FIRST YOU READ, THEN YOU WRITE
by Francis M. Nevins


   In ELLERY QUEEN: THE ART OF DETECTION I mentioned that the music for the first ten episodes of the ADVENTURES OF ELLERY QUEEN radio series, which debuted in 1939, was composed by the young Bernard Herrmann, and that three excerpts from his scores for the series could be heard on the Web, played on a synthesizer by David Ledsam.

   A few weeks ago I discovered that three complete Herrmann scores for the series were uploaded to the Web last summer, more than a year after my book came out. The episodes for which Herrmann’s music can now be heard are “The Fallen Angel,” “Napoleon’s Razor” and “The Impossible Crime,” which aired respectively on July 2, 9 and 16 of 1939.

   Each score runs from ten to twelve minutes and is played on a synthesizer by Kevin Dvorak. I’m sure the music would sound more like the Herrmann we know and love if it were played on the instruments for which he wrote it, but it’s a lot better than what we had before, which was nothing. Check all three out via the YouTube videos above.

***

   For us old-timers “Gone Girl” is the name of a Lew Archer short story by Ross Macdonald. Now it’s also the name of a first-rate crime-suspense movie, directed by noir specialist David Fincher and written by Gillian Flynn based on her 2012 best-seller of the same name.

   Most readers of this column are likely to have seen something about the picture, so I won’t bother to summarize the plot beyond saying that when beautiful Amy Elliott Dunne (Rosamund Pike) disappears from her upscale Missouri home amid signs of violence, the media go into a frenzy and all but crucify her husband Nick (Ben Affleck) as her murderer.

   There are several strong females in the film so perhaps I’m not revealing too much when I say that one of them struck me as the film noir woman to end all film noir women, and a manipulator of such epic proportions that she leaves Diedrich Van Horn and all the other Iago figures in the Ellery Queen novels choking on her dust.

***

   A few weeks ago, with a bit of time to kill, I decided to tackle REDHEAD (Hurst & Blackett, 1934), the fourth of John Creasey’s 600-odd novels, the second of 28 that deal with Department Z — which in those days of Creasey’s youth was called Z Department — and the earliest I happen to own.

   According to the invaluable Hubin bibliography, this item was never published in the U.S., not even back in the early 1970s when Popular Library was putting out original paperback versions of countless Creaseys from the Thirties.
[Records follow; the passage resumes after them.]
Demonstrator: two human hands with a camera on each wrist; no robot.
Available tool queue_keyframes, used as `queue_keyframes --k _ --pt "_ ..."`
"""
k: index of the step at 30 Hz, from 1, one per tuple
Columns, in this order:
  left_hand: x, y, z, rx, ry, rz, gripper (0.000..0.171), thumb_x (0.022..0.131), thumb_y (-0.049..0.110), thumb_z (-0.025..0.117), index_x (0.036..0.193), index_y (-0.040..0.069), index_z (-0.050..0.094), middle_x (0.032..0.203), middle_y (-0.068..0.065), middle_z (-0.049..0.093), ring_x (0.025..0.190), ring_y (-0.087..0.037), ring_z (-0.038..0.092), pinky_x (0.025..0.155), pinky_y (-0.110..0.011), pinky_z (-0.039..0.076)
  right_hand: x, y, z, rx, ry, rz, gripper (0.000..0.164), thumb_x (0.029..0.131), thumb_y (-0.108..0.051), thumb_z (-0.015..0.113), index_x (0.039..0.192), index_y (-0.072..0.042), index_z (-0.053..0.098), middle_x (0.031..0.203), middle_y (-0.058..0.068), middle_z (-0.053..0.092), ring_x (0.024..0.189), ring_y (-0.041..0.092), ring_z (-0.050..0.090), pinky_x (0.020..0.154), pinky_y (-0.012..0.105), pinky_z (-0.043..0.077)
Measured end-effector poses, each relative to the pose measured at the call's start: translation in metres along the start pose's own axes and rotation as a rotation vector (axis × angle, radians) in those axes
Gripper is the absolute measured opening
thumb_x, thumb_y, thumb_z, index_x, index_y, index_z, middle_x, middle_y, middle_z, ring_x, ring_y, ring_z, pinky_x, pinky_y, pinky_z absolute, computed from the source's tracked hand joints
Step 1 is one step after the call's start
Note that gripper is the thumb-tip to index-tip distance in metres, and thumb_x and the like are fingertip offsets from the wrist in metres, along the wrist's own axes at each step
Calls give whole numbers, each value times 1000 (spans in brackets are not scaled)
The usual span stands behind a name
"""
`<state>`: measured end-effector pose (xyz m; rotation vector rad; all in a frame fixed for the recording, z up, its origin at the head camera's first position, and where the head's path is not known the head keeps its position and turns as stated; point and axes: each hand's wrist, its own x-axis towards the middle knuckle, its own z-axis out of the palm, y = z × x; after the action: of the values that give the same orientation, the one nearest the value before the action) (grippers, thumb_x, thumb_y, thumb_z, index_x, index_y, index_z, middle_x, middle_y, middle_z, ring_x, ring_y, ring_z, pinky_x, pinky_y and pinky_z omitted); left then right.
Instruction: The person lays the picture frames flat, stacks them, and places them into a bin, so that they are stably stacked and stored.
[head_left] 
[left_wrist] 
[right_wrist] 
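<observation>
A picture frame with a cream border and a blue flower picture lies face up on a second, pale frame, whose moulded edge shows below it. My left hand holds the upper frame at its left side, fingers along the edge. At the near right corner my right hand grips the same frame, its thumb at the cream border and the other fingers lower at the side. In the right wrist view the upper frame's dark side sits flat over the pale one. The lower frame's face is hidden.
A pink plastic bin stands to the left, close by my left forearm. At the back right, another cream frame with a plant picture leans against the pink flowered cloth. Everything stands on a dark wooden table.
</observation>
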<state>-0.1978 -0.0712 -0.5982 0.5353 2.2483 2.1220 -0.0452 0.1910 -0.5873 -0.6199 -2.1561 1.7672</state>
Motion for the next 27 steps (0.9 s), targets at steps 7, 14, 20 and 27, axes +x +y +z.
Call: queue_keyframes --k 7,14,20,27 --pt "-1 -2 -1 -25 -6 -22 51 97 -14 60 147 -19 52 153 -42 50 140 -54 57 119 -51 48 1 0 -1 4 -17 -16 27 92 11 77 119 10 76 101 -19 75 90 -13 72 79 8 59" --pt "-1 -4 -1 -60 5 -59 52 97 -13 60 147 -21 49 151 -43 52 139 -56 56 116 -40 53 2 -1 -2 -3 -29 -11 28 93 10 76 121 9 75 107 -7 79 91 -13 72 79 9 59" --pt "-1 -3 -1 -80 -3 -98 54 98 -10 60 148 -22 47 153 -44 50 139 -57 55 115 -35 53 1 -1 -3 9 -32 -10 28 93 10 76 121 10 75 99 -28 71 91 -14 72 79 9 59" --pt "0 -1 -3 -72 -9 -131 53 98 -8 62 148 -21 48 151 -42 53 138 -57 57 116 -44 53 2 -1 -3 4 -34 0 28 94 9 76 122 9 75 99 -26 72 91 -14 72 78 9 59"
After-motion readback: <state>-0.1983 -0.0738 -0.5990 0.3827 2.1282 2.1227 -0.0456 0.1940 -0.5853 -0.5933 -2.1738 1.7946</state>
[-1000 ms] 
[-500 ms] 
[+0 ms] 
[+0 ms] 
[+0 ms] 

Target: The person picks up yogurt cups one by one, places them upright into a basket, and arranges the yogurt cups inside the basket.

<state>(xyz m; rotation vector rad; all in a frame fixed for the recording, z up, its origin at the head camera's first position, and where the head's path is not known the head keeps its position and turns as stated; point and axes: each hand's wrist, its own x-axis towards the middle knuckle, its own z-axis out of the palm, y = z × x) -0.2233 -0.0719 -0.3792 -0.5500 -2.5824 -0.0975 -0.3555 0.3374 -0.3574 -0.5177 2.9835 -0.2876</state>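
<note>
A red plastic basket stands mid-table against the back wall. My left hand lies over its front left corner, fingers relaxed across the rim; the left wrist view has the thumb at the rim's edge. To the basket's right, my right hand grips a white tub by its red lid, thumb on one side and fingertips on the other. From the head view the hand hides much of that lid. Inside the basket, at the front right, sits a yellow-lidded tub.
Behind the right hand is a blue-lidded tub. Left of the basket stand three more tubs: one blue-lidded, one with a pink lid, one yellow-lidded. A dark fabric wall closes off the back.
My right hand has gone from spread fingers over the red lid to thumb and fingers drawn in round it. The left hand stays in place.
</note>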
My copy is an English softcover (Arrow pb #417, 1971) and indicates that the book was revised for republication, although the revisions must have been done with a very light hand indeed.

   Department Z has little to do with the operation, which pits a muscular young Brit named Martin “Windy” Storm and various of his cohorts against an American gangster known as Redhead who’s determined to bring his crime methods into England.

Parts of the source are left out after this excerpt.